An elegant and stylish interior created in-house by the Ferretti Group is nothing but good taste from bow to stern. Light wood panelling, exquisite fabrics and leather, and discreetly coloured fine wool carpets below make this easy on the eye, with visual accents supplied by polished metallic highlights. A yacht is above all, a place to relax, so busyness is not called for. Rather, this should be a place from which to appreciate the surrounding maritime scenery, and to retreat to at the end of a day on the water. It’s all of that. There’s also plenty of “tech” installed of course. All environmental controls, from the sun blinds to the onboard entertainment system, can be controlled from a tablet or an iPhone.

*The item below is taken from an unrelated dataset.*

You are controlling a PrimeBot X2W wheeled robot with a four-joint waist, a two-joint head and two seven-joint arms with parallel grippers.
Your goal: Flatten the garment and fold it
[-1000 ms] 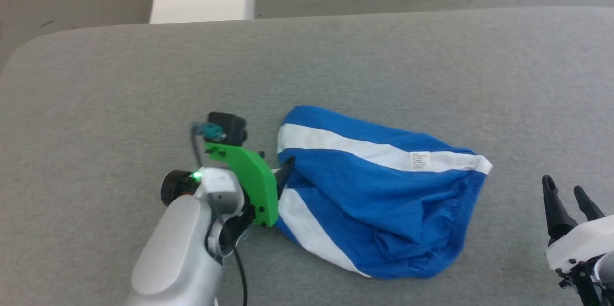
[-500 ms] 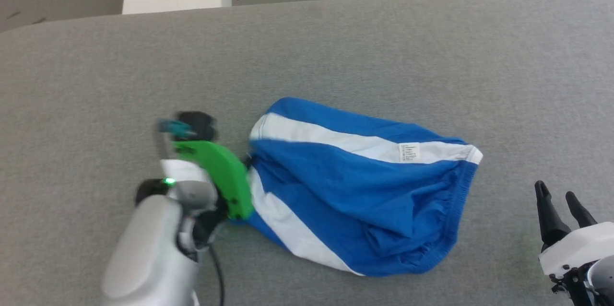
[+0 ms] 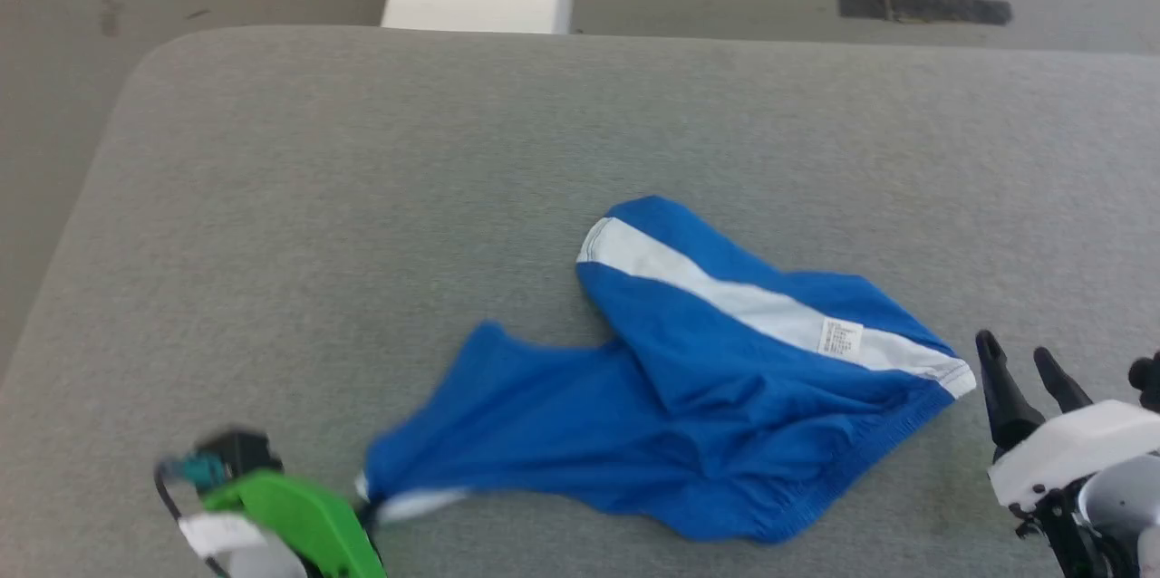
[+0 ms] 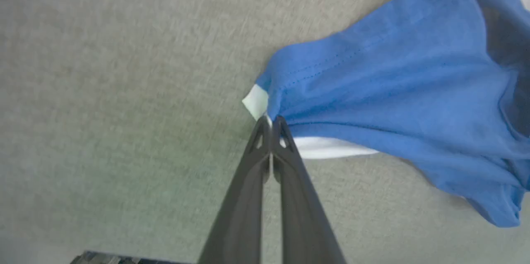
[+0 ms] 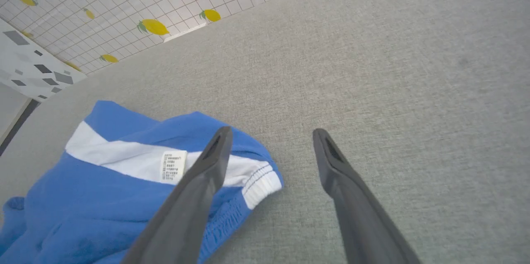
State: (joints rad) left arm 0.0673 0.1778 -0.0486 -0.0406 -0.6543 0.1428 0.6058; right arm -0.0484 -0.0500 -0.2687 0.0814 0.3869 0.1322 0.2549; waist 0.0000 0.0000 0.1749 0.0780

The Pershing 70 comes in two or three cabin versions: it just depends on how many friends you want on board for that weekend getaway. In the two-cabin version, and if you like to cook for your guests, you’ll enjoy the well-appointed galley opposite the saloon which allows for sociability whilst whipping up the hors d’oeuvres.
On the main deck, the saloon features more luxurious seating than you can imagine and, with the sunroof open and the aft “wall” lowered, becomes as much an outdoor space as an indoor area. The effect is expansive, to say the least.
The Pershing 70’s real party piece, however, are the “wings” that swoop from the cabin top to the side decks, enfolding and protecting the cockpit and even giving heightened security to guests moving forward on the side decks. They are not merely ornamental: the wings streamline the flow of air past the cockpit and the stern, preventing exhaust and spray returning to the cockpit, and provide an acoustic barrier at the same time. Visual elegance and perfect function, combined.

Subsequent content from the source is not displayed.